Al suo debutto nel ruolo di Conte Gian Giacomo, Amartuvshin Enkhbat, sfoggia solida voce dal timbro di velluto. Irresistibile il paggio Oscar di Giuliana Gianfaldoni, al debutto nel ruolo e per la prima volta sia al Teatro Regio che al Festival, impossibile non innamorarsene e poco importa se sia maschio, femmina o tutte due. L’Ulrica di Anna Maria Chiuri è una garanzia, e propone una maga raffinata, e più che veggente appare una donna che ha forgiato il suo acume, vivendo.  Fabio Previati (Cristiano), Fabrizio Beggi (Ribbing, per la prima volta al Teatro Regio e al Festival Verdi), Carlo Cigni (Dehorn), Cristiano Olivieri (Ministro di Giustizia), Federico Veltri (Un servo del Conte), sono perfettamente amalgamati con il resto del cast.

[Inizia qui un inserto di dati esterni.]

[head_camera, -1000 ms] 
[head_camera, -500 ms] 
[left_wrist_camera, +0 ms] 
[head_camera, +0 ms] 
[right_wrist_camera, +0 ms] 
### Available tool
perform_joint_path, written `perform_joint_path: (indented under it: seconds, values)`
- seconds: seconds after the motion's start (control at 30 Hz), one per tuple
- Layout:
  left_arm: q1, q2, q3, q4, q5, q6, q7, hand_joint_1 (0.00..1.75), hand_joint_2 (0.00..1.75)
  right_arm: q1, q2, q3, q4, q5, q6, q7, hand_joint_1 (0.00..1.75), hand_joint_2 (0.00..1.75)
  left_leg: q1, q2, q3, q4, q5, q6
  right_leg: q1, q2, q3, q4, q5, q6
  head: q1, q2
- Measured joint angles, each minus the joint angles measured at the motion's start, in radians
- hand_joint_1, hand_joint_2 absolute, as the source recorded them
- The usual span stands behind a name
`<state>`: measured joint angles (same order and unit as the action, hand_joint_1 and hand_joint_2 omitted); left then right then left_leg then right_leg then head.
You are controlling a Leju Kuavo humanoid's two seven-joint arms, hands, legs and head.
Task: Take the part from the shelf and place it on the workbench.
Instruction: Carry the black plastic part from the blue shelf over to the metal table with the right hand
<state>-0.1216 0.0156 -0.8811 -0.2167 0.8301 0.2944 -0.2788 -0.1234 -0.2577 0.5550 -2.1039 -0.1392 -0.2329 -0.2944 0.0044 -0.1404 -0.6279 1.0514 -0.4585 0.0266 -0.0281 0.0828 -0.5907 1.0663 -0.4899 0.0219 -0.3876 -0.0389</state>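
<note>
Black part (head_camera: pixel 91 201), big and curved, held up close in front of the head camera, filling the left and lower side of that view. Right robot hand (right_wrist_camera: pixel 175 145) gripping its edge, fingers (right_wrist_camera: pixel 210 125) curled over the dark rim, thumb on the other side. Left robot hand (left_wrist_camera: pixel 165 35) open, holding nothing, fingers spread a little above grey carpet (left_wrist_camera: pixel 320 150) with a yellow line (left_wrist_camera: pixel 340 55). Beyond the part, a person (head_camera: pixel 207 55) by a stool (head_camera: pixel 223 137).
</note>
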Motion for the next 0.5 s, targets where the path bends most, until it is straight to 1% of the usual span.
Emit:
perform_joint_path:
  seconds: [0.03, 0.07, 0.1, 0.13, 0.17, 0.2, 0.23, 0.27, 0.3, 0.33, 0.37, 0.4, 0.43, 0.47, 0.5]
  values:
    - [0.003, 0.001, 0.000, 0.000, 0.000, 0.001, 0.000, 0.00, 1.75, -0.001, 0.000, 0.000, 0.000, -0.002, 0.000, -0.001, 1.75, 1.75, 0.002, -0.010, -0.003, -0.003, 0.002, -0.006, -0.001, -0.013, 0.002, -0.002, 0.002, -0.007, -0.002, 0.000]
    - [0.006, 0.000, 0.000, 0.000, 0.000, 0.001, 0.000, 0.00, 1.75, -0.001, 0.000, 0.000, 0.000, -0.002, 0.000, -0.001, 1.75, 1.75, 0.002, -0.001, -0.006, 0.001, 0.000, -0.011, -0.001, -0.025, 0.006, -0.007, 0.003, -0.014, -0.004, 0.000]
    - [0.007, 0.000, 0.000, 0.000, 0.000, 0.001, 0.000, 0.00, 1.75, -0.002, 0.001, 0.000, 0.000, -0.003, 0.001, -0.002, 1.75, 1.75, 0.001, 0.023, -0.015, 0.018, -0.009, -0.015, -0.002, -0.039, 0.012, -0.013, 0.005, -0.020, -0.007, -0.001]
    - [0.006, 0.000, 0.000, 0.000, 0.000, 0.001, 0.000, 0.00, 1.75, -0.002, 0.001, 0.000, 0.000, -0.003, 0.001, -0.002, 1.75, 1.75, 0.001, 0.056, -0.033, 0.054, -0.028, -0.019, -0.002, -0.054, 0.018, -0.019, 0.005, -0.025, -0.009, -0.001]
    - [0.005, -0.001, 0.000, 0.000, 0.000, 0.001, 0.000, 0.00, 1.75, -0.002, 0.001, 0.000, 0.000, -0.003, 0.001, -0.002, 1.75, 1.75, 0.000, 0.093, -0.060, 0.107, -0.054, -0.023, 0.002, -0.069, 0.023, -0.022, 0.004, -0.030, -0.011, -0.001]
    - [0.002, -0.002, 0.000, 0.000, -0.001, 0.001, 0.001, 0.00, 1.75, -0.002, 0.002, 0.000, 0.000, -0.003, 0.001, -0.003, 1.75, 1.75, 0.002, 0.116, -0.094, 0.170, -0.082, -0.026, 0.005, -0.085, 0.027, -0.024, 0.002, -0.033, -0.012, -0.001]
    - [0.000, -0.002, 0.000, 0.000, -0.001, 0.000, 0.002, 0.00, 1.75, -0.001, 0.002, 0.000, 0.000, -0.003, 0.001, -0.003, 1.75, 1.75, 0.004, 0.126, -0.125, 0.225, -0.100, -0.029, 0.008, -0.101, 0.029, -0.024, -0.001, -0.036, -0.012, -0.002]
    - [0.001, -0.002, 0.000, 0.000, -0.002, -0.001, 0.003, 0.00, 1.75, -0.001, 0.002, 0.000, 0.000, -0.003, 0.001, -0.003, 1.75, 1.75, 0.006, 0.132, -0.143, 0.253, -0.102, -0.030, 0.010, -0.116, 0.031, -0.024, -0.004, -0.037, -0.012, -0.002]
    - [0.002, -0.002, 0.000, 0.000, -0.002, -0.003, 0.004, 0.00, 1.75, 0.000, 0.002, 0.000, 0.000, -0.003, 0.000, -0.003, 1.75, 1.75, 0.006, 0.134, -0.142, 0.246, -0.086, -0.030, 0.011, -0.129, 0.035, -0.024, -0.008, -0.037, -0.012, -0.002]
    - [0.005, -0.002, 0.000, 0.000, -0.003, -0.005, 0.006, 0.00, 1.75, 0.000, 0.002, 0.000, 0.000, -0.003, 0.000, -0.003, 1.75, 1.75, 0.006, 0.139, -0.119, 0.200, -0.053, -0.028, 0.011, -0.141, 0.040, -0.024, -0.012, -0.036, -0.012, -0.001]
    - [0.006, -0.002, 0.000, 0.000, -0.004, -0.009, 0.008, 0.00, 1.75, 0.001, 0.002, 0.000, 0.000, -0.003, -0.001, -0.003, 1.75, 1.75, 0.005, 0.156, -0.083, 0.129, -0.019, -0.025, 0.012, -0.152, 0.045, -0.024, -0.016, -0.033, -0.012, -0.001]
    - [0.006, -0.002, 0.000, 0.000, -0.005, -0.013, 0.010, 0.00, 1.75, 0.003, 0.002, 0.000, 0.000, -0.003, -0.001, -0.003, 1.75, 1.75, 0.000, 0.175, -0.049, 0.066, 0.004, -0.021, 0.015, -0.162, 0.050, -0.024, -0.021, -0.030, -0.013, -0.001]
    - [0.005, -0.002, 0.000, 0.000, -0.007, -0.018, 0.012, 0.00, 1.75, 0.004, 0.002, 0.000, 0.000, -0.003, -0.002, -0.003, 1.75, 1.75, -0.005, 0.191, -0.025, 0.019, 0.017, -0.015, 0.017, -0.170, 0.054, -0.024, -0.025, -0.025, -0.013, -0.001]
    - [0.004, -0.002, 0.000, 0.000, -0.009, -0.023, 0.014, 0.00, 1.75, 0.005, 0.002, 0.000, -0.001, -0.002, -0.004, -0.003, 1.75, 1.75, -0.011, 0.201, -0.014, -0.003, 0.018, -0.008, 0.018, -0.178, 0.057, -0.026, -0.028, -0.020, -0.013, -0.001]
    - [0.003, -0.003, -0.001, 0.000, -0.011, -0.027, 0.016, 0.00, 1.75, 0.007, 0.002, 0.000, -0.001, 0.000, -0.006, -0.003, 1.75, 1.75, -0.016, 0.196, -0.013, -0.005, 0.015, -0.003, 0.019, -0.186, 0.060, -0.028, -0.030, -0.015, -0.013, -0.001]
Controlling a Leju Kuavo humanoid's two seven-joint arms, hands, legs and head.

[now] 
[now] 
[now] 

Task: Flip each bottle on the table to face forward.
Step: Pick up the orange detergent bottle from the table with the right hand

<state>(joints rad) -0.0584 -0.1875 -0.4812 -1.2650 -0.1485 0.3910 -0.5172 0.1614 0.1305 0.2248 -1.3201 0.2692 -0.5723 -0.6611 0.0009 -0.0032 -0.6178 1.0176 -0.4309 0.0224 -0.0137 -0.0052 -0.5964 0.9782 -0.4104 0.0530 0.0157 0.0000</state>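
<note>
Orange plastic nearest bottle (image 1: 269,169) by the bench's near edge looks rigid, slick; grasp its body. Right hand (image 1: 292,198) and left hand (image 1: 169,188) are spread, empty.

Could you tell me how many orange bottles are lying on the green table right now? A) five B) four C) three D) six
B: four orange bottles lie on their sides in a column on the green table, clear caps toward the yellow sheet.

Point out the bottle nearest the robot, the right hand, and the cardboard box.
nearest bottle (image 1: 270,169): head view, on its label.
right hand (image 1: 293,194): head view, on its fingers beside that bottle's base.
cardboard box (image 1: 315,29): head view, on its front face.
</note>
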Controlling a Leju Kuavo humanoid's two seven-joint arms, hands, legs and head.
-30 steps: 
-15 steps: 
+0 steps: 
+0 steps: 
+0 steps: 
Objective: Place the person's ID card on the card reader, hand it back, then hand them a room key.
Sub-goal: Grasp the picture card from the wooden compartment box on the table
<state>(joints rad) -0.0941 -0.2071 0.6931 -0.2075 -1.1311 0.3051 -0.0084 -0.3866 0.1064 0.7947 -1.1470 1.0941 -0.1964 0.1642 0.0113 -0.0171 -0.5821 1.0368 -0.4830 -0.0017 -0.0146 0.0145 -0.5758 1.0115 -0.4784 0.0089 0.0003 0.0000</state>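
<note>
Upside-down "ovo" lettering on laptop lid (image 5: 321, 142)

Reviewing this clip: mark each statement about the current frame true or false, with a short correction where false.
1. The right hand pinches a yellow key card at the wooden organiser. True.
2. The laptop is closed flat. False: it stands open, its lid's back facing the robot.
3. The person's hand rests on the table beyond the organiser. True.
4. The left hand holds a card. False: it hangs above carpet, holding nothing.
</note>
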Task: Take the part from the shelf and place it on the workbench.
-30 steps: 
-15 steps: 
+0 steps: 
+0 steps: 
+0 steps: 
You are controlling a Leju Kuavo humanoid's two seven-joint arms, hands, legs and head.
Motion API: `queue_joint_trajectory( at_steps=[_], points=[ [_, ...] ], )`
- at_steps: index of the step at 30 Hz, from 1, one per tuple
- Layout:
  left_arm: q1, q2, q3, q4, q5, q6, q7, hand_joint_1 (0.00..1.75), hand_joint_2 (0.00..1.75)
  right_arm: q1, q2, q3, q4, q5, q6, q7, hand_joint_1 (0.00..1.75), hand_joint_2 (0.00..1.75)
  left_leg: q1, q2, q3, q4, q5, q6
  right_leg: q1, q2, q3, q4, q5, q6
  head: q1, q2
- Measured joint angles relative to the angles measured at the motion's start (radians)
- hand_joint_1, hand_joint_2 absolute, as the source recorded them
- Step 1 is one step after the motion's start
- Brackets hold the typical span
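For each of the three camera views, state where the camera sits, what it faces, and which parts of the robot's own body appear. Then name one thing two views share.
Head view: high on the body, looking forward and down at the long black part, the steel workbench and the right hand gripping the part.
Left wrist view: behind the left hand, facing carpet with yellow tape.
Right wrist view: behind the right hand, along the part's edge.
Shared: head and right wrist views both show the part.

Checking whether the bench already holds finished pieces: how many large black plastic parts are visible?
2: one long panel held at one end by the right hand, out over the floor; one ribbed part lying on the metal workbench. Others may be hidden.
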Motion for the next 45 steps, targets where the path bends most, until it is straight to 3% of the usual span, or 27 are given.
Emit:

Le scene e costumi di Richard Hudson, luci di Giuseppe Di Iorio, movimenti coreografici di Virginia Spallarossa.
Nel complesso è un ottimo spettacolo, sia scenicamente che musicalmente. Non è né di Graham Vick, né del suo storico assistente Jacopo Spirei ma di chi, da sempre ama e fa teatro sapendo osservare il mondo, senza prendersi troppo sul serio.

Un ballo in maschera Festival Verdi

Lo spettacolo è in scena fino al 15 ottobre

Da segnalare anche l’atteso Simon Boccanegra diretto da Michele Mariotti in forma di concerto, dal 9 al 16 ottobre Messa da requiem il 2 ottobre e iniziative trasversali legate al Festival che vedono la partecipazione di Elio delle Storie Tese, con Opera Horror Picture Show, in scena il 27 settembre e Un rave in maschera con il direttore Enrico Melozzi e l’Orchestra notturna clandestina, il 13 ottobre.

Per il programma completo: https://www.teatroregioparma.it/festival-verdi-xxi-scintille-dopera/

Ultima nota personale: nell’ultimo atto dell’opera, nell’attesa festa in maschera, Oscar balla più che sprezzante pieno di gioia di vivere, sulla tomba di Gustavo III, ho voluto leggere questa scelta, come un omaggio di Spirei alla memoria e alla gioia di vivere che il regista Vick aveva e sapeva portare in scena, in barba a tutti i benpensanti.